The states relevant for the attack form an affine subspace \(w \oplus V^{(BC)}\), where \(w \in \mathbb {F}_2^{32} \times \mathbb {F}_2^{33}\) depends on the guesses on the right hand side of (6).

We have \(\dim (V^{(BC)}) = 65-9 = 56\). Moreover, as all relevant subspaces are in a 65-dimensional subspace,

$$\dim (V^{(BC)} \cap U^{(B)}) \ge 56 + 32 - 65 = 23 \text{ and } \dim (V^{(BC)} \cap U^{(C)}) \ge 56 + 33 - 65 = 24$$

(we chose the masks so both hold with equality, as verified by our program). Since \(\dim (U^{(B)} \cap U^{(C)}) = 0\), similarly to the attacks on GEA-1, we can decompose the 56-dimensional subspace \(V^{(BC)}\) as a direct sum

$$V^{(BC)} = V^{(1)} \boxplus V^{(2)} \boxplus V^{(3)},$$

where \(\dim (V^{(1)}) = 9\), \(\dim (V^{(2)}) = 23\), \(\dim (V^{(3)}) = 24\), such that for any \((\hat{B},\hat{C}) \in V^{(BC)}\), we have \(\hat{B} = (v^{(1)} \oplus v^{(2)})_{[B]}\) and \(\hat{C} = (v^{(1)} \oplus v^{(3)})_{[C]}\).

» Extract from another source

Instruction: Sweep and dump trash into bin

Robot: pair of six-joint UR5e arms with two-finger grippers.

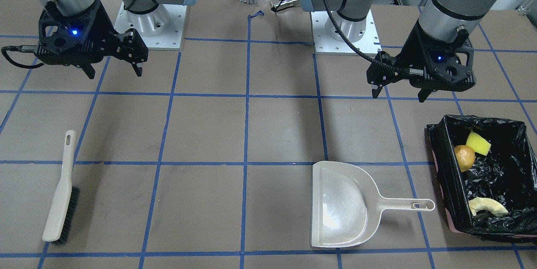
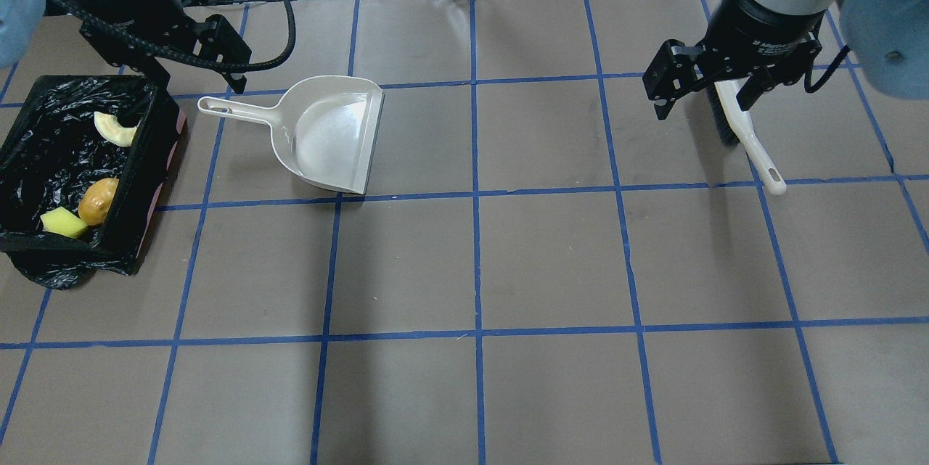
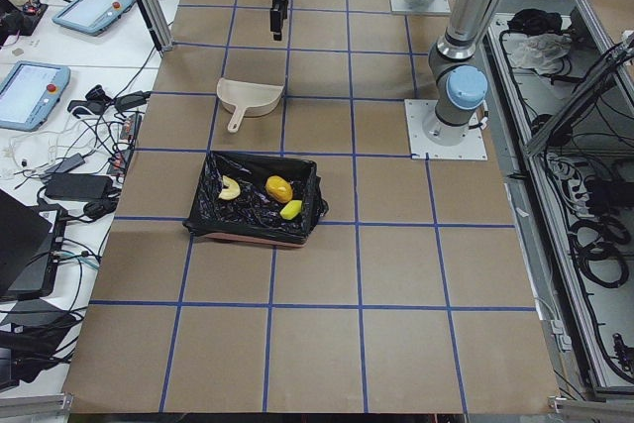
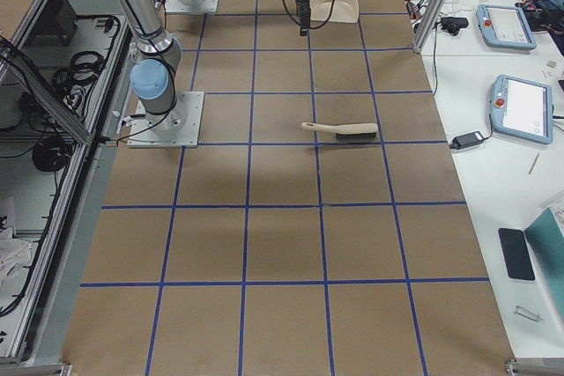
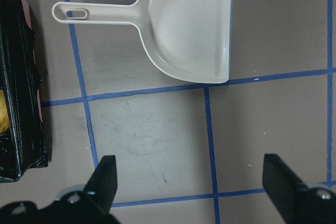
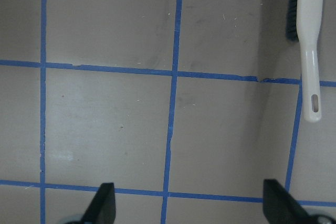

By considering the affine subspace \(w \oplus V^{(BC)}\), similarly to the attacks on GEA-1, this decomposition allows to reduce the memory complexity by a factor of \(2^{\dim (V^{(1)})} = 2^9\) to about \(2^{23}\) words (it still dominates the memory complexity of the attack).

Interestingly, our advantage in terms of memory complexity increases as the number of available keystream bits decreases. This is because more variables are guessed, implying that \(\dim (V^{(1)})\) and \(2^{\dim (V^{(1)})}\) (which is the advantage factor in memory complexity) increase. For example, given 11300 bits of fragmented keystream, the memory complexity is reduced by a factor of \(2^{10}\).

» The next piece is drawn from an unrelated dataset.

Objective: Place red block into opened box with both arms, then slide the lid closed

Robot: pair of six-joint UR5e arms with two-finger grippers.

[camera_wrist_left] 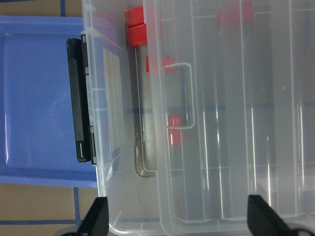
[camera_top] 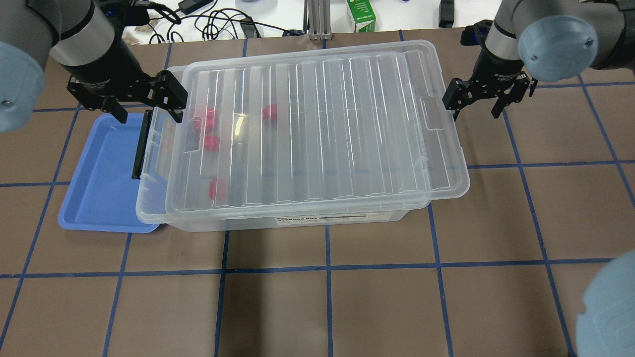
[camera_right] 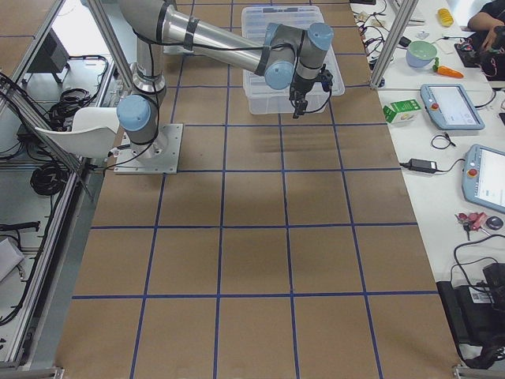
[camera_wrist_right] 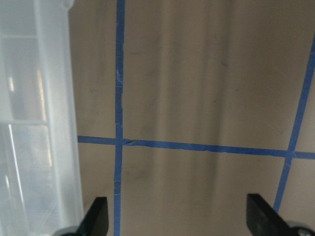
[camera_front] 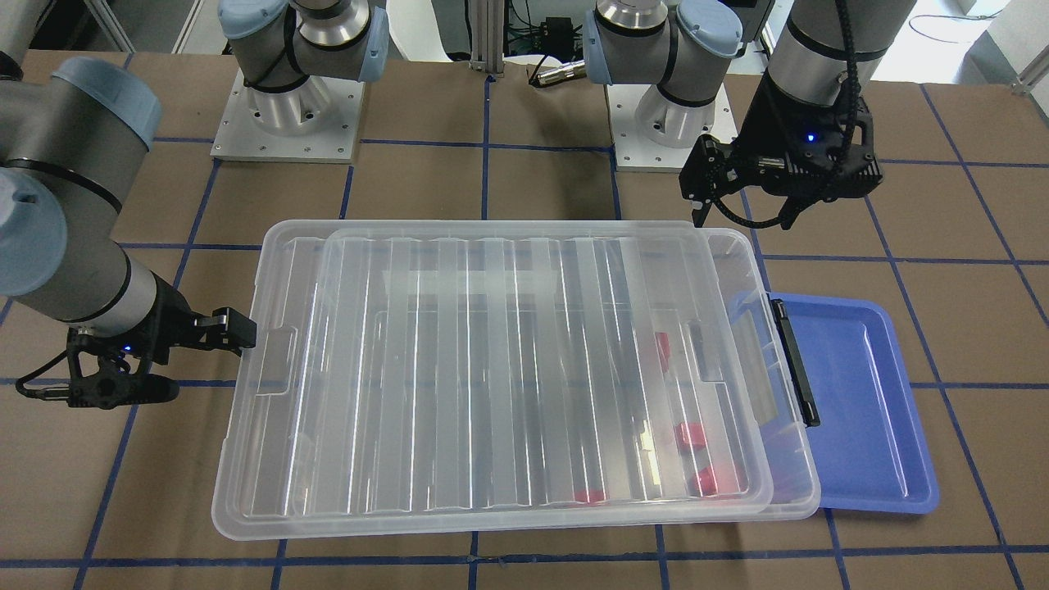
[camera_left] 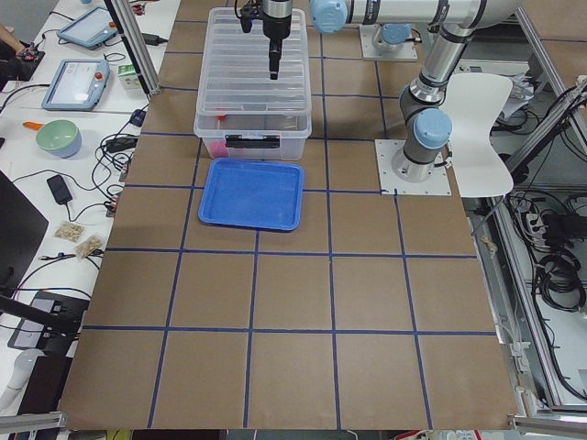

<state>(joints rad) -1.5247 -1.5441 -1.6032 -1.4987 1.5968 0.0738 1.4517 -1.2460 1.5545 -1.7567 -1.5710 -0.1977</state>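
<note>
several small bright red blocks (camera_top: 212, 143) lie inside the clear box (camera_top: 149, 201), blurred under the ridged lid (camera_top: 317, 124), which leaves only the black-bar end uncovered. the box sits by the surface's (camera_top: 327, 297) far edge, its rim overlapping a blue tray (camera_top: 99, 168). the left hand (camera_top: 146, 106), fingers spread, is above that end; the right hand (camera_top: 475, 105), also spread, is just off the opposite end.

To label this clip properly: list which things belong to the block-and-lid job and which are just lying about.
Job:
- box
- lid, not yet fully across
- red blocks, inside the box
- left gripper, right gripper, both open

Lying about:
- blue tray
- green carton
</note>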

Implementation. We implemented the attack in sage, assuming 11300 keystream bits are available. We executed several iterations, each with a different guess for the linear expressions described above. An iteration took about 50  min to execute on a laptop using a single thread. While our implementation can be significantly optimized, its main purpose was to verify correctness by checking that the attack indeed returns the correct state for the correct guess.